▶ _How to complete this task_: Find the line holding "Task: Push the" in the entries below. Give it again exactly, along with every line after it up to and including the line holding "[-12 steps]".

▶ _Data_:
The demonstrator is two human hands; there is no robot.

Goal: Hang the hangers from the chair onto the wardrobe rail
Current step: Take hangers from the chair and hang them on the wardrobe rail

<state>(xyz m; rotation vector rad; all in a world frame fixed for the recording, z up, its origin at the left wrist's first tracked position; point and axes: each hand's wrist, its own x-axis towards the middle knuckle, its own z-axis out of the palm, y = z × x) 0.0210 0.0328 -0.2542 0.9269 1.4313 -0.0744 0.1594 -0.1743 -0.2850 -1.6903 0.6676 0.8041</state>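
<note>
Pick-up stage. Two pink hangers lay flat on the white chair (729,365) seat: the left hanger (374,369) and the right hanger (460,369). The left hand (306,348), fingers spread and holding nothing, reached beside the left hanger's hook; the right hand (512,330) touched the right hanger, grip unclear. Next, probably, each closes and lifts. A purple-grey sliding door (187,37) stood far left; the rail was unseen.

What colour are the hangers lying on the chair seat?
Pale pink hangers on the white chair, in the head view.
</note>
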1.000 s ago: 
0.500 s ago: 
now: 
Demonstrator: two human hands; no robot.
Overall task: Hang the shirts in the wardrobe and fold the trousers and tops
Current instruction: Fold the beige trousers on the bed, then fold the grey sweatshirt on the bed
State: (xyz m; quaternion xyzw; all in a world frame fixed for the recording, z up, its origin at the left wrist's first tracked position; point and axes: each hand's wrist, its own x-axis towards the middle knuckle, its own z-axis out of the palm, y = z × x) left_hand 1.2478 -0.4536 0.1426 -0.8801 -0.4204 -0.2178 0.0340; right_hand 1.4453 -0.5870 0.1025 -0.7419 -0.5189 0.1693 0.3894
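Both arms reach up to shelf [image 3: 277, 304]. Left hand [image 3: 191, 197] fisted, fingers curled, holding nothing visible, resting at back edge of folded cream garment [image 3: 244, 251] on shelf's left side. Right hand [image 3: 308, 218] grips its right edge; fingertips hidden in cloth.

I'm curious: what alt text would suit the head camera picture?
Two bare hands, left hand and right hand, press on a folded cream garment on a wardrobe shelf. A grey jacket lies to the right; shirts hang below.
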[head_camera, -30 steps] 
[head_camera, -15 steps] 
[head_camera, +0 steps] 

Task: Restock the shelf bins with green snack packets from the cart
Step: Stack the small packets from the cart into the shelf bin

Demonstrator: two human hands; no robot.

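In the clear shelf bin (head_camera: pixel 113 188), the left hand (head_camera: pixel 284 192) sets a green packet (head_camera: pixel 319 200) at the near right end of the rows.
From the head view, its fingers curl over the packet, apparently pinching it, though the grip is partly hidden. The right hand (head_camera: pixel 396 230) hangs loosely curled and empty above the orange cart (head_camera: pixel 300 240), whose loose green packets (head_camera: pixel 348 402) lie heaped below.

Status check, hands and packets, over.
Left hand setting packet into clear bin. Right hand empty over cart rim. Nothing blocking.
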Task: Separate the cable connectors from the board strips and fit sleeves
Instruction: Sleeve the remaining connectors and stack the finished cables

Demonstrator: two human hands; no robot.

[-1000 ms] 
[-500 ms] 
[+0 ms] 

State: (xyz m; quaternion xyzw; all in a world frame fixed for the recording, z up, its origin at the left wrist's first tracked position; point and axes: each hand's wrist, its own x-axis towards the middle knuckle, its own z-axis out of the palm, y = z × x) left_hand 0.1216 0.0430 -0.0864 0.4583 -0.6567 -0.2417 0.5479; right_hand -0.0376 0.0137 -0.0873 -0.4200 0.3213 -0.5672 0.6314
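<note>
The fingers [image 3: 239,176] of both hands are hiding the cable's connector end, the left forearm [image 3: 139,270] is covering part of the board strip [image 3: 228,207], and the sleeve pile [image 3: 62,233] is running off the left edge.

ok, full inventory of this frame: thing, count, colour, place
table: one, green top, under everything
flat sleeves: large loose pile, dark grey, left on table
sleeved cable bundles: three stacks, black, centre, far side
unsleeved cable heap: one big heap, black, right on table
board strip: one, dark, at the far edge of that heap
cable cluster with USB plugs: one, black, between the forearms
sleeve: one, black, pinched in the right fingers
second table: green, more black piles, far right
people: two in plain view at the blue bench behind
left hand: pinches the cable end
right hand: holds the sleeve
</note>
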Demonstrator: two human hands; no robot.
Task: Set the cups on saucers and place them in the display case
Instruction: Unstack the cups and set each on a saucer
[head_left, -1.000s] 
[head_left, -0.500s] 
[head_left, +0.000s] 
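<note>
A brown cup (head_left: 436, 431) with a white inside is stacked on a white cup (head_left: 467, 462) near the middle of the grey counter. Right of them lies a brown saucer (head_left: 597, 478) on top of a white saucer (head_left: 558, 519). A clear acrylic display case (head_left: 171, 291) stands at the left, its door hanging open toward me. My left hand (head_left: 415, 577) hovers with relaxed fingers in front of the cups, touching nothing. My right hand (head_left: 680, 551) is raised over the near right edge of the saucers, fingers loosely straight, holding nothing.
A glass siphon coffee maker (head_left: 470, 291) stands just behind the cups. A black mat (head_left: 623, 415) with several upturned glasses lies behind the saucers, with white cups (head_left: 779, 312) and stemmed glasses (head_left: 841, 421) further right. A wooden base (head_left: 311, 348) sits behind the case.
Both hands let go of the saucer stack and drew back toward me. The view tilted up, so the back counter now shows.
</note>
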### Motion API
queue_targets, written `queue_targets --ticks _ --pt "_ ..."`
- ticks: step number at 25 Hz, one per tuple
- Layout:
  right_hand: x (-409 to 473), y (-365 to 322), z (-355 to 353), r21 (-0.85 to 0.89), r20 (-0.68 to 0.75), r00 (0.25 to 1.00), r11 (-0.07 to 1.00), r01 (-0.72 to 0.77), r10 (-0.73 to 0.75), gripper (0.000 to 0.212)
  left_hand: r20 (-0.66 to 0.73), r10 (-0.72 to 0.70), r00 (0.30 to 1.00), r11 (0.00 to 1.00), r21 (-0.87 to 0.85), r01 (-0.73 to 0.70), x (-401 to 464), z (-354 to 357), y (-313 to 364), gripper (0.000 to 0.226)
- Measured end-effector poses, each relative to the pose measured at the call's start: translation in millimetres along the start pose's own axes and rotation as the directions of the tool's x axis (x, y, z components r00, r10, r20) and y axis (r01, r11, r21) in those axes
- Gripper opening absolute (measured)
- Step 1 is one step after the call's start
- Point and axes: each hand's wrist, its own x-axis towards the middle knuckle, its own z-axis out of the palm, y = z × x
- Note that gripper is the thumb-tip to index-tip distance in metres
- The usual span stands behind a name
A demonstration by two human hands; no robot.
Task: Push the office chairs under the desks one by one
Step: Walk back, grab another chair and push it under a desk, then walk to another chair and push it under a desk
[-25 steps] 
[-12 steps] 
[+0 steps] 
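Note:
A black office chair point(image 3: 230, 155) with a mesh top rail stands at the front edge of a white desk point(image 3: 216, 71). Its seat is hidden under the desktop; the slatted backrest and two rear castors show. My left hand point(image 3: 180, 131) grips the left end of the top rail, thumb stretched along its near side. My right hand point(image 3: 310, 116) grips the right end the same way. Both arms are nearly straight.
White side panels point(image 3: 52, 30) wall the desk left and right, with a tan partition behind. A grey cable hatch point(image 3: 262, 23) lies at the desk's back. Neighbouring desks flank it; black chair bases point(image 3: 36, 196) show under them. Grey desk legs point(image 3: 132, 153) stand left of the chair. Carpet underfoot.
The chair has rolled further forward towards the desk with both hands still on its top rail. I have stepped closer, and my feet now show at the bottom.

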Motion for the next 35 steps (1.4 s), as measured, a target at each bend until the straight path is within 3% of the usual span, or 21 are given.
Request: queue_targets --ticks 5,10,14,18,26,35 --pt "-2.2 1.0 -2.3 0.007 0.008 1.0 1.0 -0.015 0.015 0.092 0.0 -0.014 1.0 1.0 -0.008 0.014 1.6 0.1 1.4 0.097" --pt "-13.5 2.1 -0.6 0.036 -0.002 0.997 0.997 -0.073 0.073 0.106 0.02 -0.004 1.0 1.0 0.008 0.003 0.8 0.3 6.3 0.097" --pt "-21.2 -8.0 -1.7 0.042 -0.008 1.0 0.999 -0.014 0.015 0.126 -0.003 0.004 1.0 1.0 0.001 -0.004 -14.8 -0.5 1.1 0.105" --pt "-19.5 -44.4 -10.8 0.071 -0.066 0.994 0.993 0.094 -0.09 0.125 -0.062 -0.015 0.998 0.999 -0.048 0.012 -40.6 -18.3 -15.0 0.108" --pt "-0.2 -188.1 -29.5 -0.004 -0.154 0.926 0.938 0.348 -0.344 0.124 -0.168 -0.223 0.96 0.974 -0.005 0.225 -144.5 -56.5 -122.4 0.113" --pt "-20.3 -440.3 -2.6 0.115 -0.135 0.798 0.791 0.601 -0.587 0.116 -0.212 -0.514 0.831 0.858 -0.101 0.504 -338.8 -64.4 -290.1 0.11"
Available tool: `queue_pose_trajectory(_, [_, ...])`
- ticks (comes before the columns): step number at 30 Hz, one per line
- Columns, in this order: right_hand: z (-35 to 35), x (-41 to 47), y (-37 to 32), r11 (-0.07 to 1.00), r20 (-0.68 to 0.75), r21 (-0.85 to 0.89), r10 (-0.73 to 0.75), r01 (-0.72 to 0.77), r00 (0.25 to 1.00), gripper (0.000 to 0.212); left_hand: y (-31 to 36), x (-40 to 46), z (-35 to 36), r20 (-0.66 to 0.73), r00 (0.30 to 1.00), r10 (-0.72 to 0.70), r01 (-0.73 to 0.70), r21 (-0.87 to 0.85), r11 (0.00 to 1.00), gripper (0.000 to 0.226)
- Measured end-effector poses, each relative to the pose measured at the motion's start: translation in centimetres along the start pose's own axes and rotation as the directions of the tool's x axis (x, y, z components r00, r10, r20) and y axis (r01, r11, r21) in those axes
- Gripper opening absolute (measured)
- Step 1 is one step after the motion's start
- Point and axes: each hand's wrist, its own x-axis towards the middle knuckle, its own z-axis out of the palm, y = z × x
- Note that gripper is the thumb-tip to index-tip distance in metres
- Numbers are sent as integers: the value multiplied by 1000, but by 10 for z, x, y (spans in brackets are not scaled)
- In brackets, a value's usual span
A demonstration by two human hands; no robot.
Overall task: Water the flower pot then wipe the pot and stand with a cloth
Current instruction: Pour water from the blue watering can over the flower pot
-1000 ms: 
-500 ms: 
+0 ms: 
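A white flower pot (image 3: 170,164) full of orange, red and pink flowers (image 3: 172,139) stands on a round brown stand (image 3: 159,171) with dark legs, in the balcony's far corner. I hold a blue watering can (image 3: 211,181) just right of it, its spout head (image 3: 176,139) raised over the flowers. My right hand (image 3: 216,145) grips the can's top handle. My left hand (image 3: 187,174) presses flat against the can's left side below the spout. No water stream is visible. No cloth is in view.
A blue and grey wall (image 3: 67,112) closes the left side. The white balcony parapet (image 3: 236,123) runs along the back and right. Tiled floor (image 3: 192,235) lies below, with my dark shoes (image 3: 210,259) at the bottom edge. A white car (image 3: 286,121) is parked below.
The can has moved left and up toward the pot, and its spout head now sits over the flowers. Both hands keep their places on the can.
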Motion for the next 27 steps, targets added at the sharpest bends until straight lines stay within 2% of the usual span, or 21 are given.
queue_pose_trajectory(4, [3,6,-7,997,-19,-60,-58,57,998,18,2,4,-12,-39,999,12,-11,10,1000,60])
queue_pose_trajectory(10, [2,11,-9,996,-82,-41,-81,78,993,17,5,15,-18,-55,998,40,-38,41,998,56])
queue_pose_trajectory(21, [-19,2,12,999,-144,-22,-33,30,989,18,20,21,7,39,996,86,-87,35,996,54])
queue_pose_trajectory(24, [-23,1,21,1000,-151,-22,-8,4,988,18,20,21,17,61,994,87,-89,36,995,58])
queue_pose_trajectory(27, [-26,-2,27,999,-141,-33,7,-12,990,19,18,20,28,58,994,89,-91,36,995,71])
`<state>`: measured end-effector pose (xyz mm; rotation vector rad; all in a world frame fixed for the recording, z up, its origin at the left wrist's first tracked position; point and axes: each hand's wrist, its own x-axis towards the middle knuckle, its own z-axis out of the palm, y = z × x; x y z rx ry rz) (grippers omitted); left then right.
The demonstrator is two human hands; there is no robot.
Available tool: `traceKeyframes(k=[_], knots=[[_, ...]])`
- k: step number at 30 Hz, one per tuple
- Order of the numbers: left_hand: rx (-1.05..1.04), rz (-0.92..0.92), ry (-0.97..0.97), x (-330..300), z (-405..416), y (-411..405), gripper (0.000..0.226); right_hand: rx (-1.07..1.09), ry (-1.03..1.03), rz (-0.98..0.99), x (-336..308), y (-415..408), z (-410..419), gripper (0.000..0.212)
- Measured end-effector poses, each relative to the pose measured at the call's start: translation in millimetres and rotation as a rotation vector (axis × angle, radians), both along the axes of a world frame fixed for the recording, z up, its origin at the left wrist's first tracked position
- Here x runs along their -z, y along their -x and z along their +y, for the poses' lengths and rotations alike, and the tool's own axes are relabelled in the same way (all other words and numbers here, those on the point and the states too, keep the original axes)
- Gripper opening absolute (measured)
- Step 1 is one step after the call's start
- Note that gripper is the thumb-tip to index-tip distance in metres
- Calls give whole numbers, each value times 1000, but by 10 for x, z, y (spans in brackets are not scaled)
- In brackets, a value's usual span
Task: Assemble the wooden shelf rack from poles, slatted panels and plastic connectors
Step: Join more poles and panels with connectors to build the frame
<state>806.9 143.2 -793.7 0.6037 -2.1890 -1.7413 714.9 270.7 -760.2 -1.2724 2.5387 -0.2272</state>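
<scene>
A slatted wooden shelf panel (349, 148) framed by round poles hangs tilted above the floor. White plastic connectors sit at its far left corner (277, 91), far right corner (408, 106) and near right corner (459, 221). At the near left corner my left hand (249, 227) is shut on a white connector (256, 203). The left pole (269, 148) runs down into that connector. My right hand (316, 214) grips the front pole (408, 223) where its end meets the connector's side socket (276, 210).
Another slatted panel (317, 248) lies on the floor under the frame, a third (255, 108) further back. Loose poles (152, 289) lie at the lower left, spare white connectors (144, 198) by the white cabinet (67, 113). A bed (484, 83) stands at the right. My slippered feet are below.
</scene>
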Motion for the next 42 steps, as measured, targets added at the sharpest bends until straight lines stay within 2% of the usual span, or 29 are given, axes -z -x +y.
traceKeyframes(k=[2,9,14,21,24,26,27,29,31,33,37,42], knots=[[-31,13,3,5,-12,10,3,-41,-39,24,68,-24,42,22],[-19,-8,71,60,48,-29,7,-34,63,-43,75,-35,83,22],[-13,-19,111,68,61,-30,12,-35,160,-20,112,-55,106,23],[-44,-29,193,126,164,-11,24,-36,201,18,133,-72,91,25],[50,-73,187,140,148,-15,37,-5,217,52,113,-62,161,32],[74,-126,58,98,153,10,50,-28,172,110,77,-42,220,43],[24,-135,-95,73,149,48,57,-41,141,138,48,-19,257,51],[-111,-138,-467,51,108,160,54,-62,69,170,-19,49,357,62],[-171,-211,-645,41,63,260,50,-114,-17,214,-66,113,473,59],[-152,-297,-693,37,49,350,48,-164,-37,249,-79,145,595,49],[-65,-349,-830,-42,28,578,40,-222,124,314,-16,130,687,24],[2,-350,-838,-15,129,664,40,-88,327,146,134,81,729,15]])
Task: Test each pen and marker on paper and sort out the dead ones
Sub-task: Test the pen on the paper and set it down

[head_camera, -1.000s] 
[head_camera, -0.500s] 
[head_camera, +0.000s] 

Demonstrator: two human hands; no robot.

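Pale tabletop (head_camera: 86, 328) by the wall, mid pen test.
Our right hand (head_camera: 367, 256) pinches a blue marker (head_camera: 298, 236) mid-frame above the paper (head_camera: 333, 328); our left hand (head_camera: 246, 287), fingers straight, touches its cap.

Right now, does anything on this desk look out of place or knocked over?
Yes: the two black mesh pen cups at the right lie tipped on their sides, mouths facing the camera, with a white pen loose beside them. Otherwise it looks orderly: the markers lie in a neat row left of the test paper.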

▶ _Output for this task_:
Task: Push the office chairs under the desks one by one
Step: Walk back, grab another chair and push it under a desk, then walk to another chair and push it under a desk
[-25 steps] 
[-12 steps] 

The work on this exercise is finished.